A neat idea - and an invitation to shoplifting, or at least being inadvertently accused of it.   At first, it worked great, catching the bar codes and adding the items to my "cart".   But for some reason, one item, a block of cheese, kept disappearing from the online cart, even as it remained in my physical cart.  I noticed this as the item count kept going down.   I scanned that damn cheese three times, it erased itself twice.

Also the bar codes have to be pristine.  Light reflections from shiny wrappers make for hard reading.  One code was smudged and I had to type the numbers in manually.   But the last number was smudged as well!   On the fifth try, it took it.

So far, so good.  Setup a payment method and you check out.   When you do this, it displays a bar code on the phone which is your "receipt" and you show this to the receipt-checker when you leave.

At this very moment, the phone says, "Battery dangerously low!"   Oh, boy.   Well, we make it to the exit before the phone dies and see the receipt-checking lady.  If we hadn't, well, we'd be charged for the groceries but not allowed to leave the store.   Make sure your phone is fully charged!
 
She scans the bar code on our phone with what appears to be a smart phone with a laser scanner and handle attached.   She scans - twice - and it says, "error, wifi signal lost".   Apparently you can get wifi anywhere in Sam's Club except at the check out.   So she laboriously writes down the 18-digit bar code number and promises to "scan it in later".

I leave not knowing whether I paid, paid twice, or just got $150 worth of free groceries.  Very odd.

The system works, with a few glitches.  The problem I see, is that it is very easy to toss things in your cart and forget to scan them.    You have to do an item count and then compare this to the item count on your phone.   It also seems to randomly erase items, perhaps when I put the phone in my pocket or inadvertently touched it (??) or something.   You have to check it carefully.

Did it save time?  The store was largely empty, so I did it more as an experiment than anything else.   It actually was more of a hassle than just putting things in the basket and checking out the normal way.   How it handles alcohol sales I do not know.   I presume receipt-lady has to ask for proof of age.

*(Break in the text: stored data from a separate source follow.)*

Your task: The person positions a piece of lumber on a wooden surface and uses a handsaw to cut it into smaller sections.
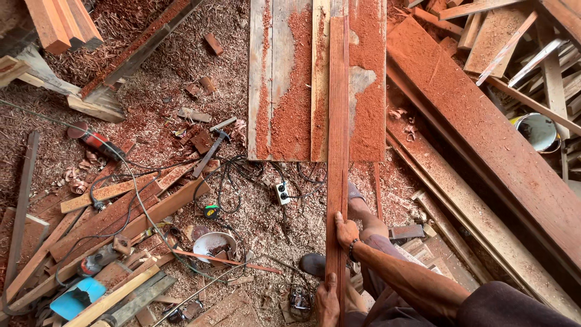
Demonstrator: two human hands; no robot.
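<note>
A long, narrow reddish-brown wooden plank (337,151) is held by both hands at its near end, while its far part lies on the sawdust-covered workbench of pale boards (260,79). The right hand (346,232) is closed on the plank's right edge; the left hand (327,300) is wrapped around its end. Much red sawdust (293,91) is already on the bench, so some cutting or planing seems done. The plank is not yet put away.

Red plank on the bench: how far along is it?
Done, by the look of it: heaps of red sawdust lie over the workbench and the floor, so cutting or planing has happened. In hand: the long red plank lies lengthwise over the bench, with the right hand on its right edge and the left hand at its near end. Left: cannot tell; no tool touches the plank, and the hammer lies on the floor.
</note>
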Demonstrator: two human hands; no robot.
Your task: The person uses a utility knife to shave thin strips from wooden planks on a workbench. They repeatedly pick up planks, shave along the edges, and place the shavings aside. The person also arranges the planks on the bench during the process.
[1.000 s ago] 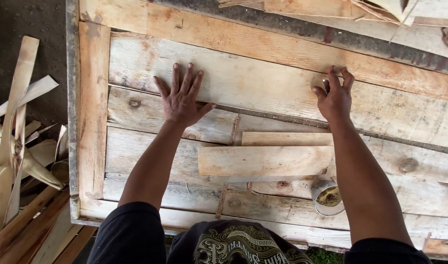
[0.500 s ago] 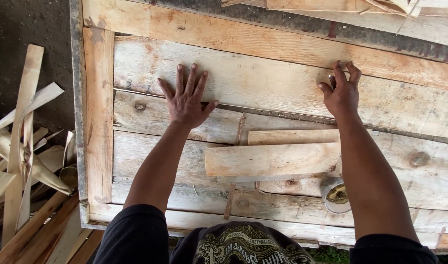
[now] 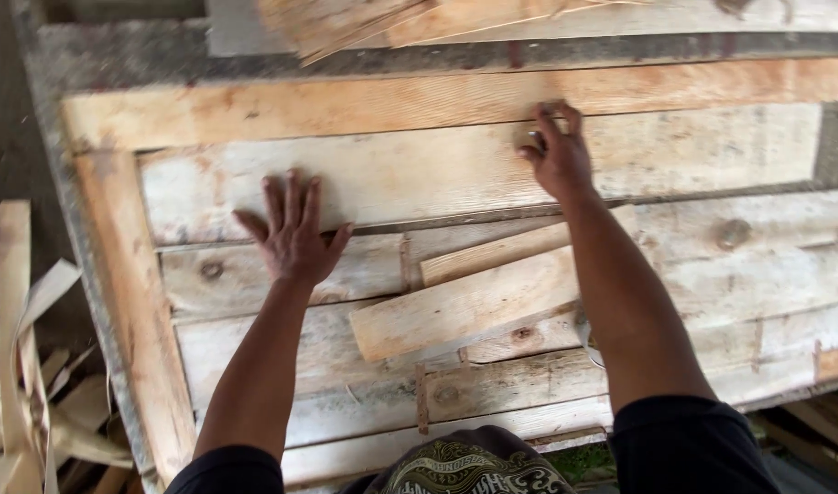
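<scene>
We are looking down on a rough wooden panel (image 3: 437, 174) of pale, weathered boards set side by side inside a frame, with knots showing here and there. Lying loose on the boards we see a short plank (image 3: 464, 306), tilted, and a thinner strip (image 3: 501, 256) touching its upper edge. Both hands rest on the long upper board: the left hand (image 3: 295, 233) flat with spread fingers, the right hand (image 3: 556, 155) curled at its top edge.

The pale, weathered plank (image 3: 437, 174) lies flat across the wooden panel, just below the orange top rail. Its grain runs lengthwise, its surface whitish and worn. A dark gap separates its lower edge from the knotty board beneath.
</scene>
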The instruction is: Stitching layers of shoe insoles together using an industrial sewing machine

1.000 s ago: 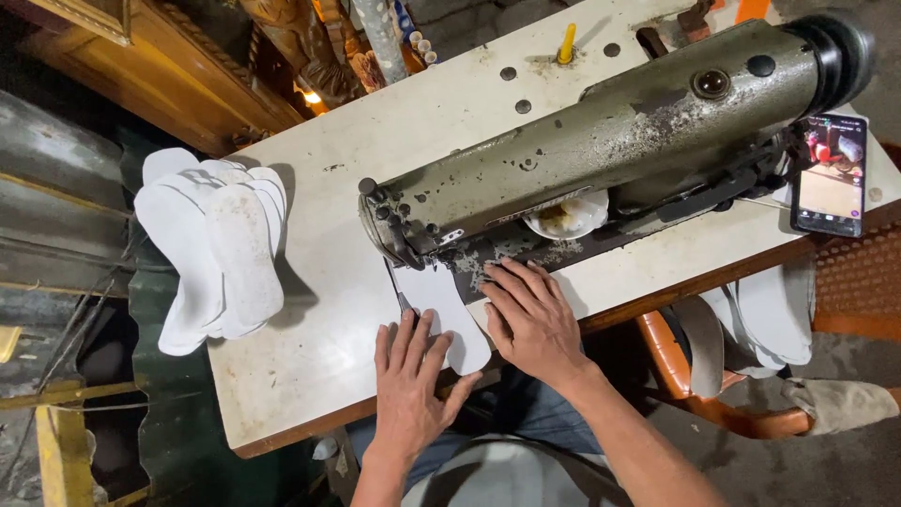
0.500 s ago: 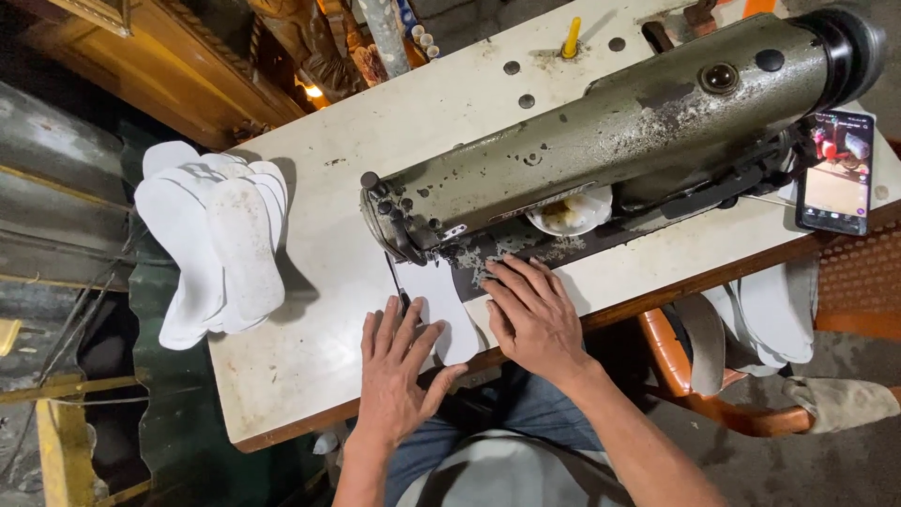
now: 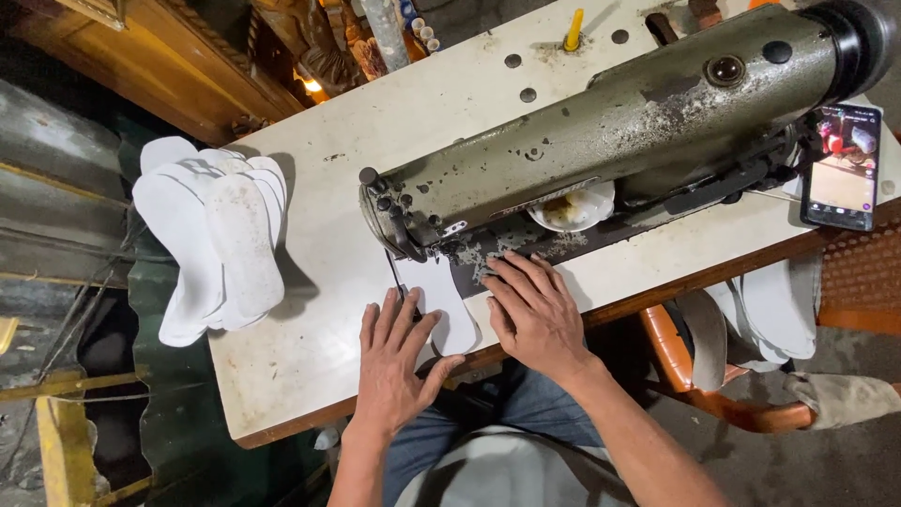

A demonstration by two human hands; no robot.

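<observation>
Barely any shift: our left hand (image 3: 394,361) and right hand (image 3: 533,314) stay flat, fingers spread, on white insole (image 3: 441,305) at sewing machine's (image 3: 601,141) 6 o'clock; needle contact unclear.

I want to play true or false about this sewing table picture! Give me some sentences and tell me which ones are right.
1. Both hands lie flat on a white insole-shaped piece under the sewing machine. True: the left hand and right hand press on it.
2. A stack of white insoles sits at the table's left end. True.
3. The phone lies beside the stack of white insoles. False: it is at the far right, next to the machine.
4. The sewing machine is bright red. False: it is worn olive green.
5. The right hand holds scissors. False: it holds nothing, and lies open on the piece.
</observation>
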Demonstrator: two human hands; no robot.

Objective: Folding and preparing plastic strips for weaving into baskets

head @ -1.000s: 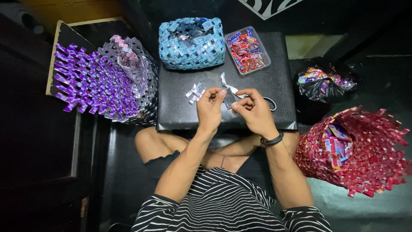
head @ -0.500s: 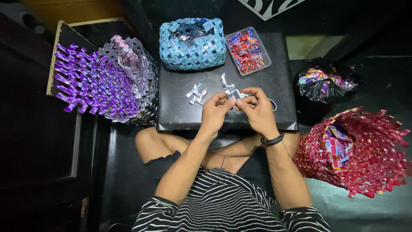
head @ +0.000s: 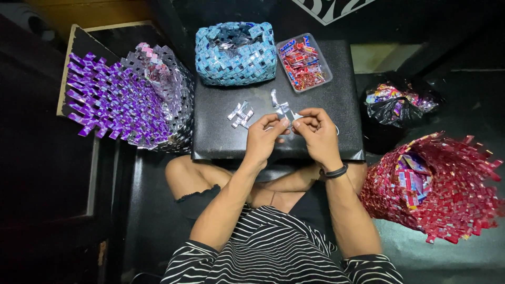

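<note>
My left hand (head: 262,140) and my right hand (head: 316,135) meet over a black padded surface (head: 221,137), fingertips pinched together on a small silver folded wrapper strip (head: 282,108) that sticks up beyond the fingers. A small pile of silver folded pieces (head: 240,114) lies on the surface just left of my left hand. A black band sits on my right wrist. Part of a dark loop shows behind my right hand; I cannot tell what it is.
A blue woven wrapper basket (head: 235,52) and a clear tub of red wrappers (head: 303,62) stand at the far edge. A purple woven piece (head: 118,100) lies left. A red woven basket (head: 439,184) and a black bag of wrappers (head: 397,100) sit right.
My hands have drawn closer together and slightly lower, fingertips now pinched over the silver strip. The other things have not moved.
</note>
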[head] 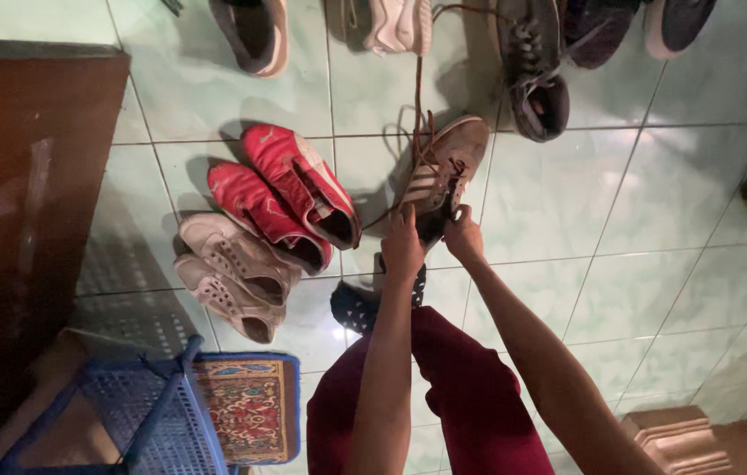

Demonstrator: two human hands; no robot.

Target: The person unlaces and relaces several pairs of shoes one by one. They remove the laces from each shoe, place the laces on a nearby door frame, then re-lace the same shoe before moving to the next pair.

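Hands grip tan white-striped sneaker, brown laces loose.

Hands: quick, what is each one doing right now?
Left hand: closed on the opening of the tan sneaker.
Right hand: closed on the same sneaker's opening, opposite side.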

But getting back to Sam's Club, we ended up going back to Wal-Mart Ghetto Gourmet (Neighborhood Market) to get a number of other things.   The only advantage of Sam's Club was that some things sold at Sam's Club are cheaper than at Wal-Mart, if you buy in quantity.  So if you want four pounds of bacon (we do live in Georgia) it is cheaper per pound than the 1.25 pound package at Wal-Mart (at least according to the Wal-Mart app, and yes, I do check prices).

Actually we also stopped at the local Indian food market, which had lots of frozen and boil-in-a-bag Indian specialties like Samosas, Papadums, and Biryani and Palak Paneer.  They don't have that at Wal-Mart!    Sadly, we don't have an Indian restaurant in our town.   I met an Indian lady at an event held for local Indian families and begged her to take me home and make me a spicy Vindaloo.  She beat me with her handbag and said, "Get away from me, you very very bad man!"   So we have to drive an hour to Jacksonville to get any decent meals.

We also stopped at Dollar Tree, as there are just things there that are so much cheaper than even BJ's, Sam's Club, or Wal-Mart.   So it was four-stop shopping, and I'm not sure the advantage of driving all the way to Sam's Club.  We maybe saved a few dollars buying things in bulk, but now we have to store them.

They did have a good deal on disposable Schick razors - less than $1 each.   But more on that in another posting.

I may have been premature in my assessment of Amazon versus Wal-Mart.   Because before we left the house, we went online to Amazon and ordered several items, which were more expensive on walmart.com and even ebay.   Damn your eyes, Jeff Bezos!  You make it so easy to shop with you!

I do note that Wal-Mart is hyping the snot out of ship-to-store, but nothing I wanted was even available on the Wal-Mart site, so that option wasn't really viable this trip.

Wal-Mart versus Amazon might be a more competitive battle than I first thought (although, who is more profitable?).